▸ What you will do
Take the data below and copy exactly the lines starting at the one with "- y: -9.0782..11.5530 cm" and finishing at the one with "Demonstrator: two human", both included.

Segment Start: The input

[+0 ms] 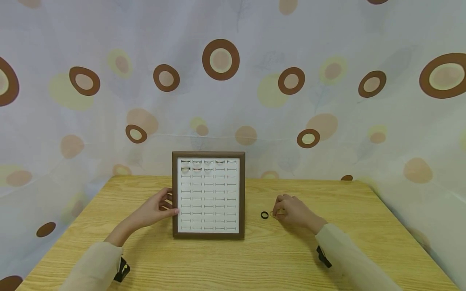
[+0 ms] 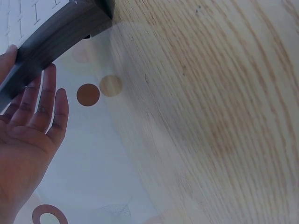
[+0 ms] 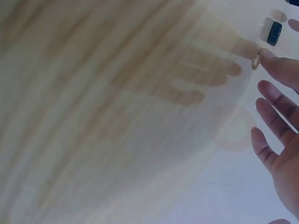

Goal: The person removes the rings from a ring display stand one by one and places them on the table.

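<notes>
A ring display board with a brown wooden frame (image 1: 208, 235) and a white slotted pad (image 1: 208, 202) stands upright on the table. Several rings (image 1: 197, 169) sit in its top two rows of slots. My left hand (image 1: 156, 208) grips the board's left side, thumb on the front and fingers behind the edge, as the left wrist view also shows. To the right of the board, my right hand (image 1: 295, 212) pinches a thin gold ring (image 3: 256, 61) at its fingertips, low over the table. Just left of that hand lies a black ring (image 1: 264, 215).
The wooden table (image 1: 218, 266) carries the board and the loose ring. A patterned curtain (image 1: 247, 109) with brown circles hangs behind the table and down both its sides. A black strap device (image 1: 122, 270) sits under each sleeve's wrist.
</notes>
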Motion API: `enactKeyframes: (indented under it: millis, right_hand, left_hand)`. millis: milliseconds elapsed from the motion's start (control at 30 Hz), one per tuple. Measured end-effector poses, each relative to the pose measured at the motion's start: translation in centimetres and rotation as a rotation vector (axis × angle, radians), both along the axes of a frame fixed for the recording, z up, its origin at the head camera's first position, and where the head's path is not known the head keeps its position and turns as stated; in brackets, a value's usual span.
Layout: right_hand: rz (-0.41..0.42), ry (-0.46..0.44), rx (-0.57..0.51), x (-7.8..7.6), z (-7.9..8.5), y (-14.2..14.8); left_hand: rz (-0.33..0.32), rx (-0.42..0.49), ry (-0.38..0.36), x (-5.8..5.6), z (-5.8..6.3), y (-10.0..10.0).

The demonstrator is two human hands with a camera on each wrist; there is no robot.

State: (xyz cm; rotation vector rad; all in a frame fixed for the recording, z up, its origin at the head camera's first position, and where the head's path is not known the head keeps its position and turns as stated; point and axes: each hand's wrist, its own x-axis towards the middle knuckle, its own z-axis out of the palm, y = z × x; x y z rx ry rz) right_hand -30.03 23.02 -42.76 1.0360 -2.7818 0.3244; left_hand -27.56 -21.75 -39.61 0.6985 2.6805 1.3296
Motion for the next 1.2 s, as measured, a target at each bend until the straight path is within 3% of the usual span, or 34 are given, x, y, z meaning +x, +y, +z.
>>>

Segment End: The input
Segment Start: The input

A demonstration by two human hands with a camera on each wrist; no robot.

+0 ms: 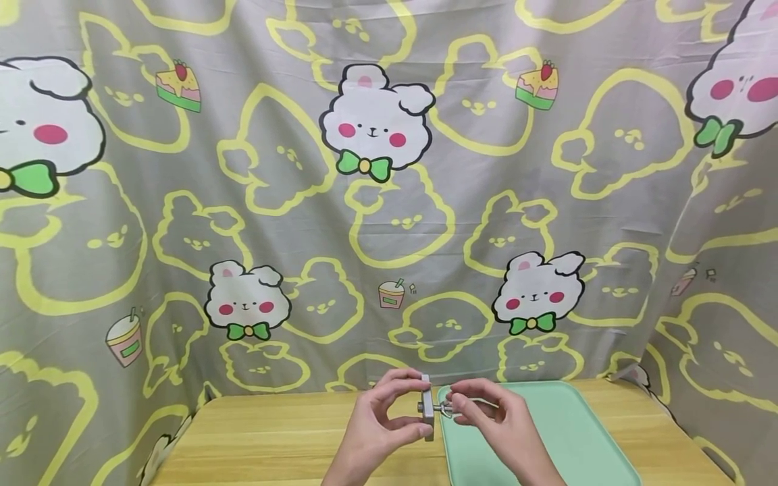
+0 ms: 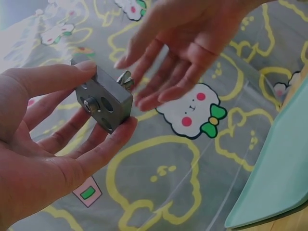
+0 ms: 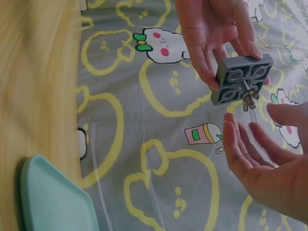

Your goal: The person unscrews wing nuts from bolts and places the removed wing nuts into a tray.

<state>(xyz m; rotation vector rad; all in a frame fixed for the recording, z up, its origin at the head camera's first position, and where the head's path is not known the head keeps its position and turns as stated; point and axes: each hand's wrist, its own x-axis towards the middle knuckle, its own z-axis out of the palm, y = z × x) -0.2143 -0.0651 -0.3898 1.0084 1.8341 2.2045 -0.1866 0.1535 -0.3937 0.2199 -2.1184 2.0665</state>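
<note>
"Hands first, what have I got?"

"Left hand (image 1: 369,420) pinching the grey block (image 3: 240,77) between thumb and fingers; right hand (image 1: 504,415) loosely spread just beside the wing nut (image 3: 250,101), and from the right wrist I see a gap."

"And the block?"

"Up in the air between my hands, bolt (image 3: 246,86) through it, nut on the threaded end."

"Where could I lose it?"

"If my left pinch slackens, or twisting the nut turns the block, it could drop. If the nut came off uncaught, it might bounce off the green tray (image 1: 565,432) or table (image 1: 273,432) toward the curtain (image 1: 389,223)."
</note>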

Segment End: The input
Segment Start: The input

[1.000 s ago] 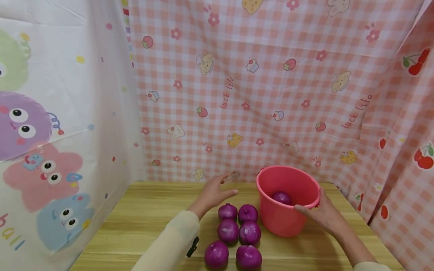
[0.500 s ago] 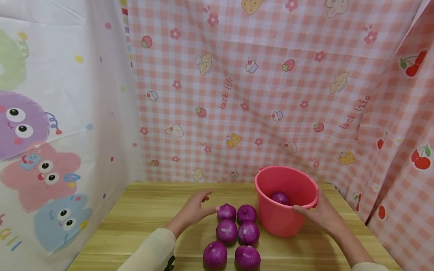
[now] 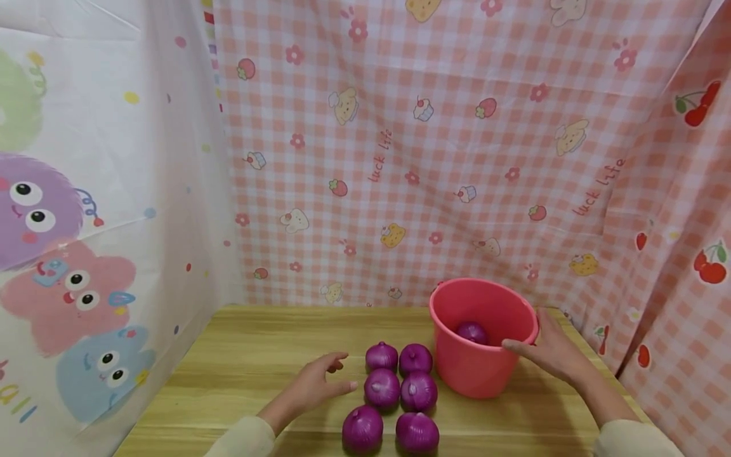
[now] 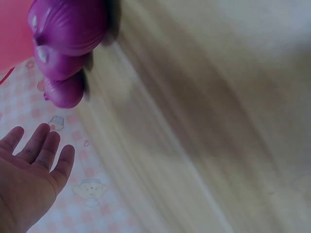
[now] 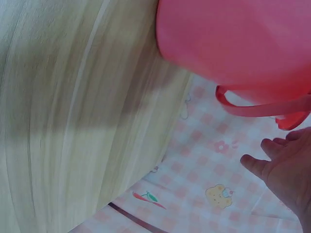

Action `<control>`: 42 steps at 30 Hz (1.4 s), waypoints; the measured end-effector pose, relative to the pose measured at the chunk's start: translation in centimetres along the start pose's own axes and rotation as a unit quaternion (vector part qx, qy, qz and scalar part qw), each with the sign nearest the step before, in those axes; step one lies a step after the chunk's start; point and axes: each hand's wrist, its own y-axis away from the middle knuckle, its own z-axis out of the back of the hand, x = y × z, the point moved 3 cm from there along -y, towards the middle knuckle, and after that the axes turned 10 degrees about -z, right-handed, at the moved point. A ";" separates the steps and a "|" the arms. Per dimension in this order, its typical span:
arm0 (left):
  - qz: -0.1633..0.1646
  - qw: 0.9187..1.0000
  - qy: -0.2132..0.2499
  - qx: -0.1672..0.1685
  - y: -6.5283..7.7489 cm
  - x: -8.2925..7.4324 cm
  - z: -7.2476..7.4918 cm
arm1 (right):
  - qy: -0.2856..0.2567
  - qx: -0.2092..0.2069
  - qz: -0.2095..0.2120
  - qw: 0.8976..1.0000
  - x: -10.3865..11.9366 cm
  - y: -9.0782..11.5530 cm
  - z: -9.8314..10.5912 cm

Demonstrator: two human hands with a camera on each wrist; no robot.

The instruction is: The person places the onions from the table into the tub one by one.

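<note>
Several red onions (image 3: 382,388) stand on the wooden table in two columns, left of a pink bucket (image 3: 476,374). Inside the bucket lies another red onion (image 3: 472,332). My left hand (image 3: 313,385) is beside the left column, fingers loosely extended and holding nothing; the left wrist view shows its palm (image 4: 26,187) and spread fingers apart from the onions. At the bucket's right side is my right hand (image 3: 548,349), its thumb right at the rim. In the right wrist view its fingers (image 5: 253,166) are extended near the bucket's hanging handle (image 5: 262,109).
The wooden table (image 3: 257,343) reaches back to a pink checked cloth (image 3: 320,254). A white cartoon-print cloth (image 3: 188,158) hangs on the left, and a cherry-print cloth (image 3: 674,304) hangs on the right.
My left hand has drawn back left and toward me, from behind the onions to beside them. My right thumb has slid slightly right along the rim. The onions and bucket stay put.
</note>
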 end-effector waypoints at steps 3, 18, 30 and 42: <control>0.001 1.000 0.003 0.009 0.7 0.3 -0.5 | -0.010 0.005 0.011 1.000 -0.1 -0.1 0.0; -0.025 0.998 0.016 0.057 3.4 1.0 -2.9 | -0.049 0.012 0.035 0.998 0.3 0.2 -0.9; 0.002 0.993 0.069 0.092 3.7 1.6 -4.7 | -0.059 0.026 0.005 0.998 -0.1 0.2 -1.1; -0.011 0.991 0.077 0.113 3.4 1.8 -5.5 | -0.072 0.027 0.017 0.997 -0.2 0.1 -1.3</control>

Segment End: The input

▸ Solved exercise
  - y: -9.0782..11.5530 cm
  - z: -9.8314..10.5912 cm

Demonstrator: two human hands with a camera on each wrist; no robot.

The work is done, and the output is complete.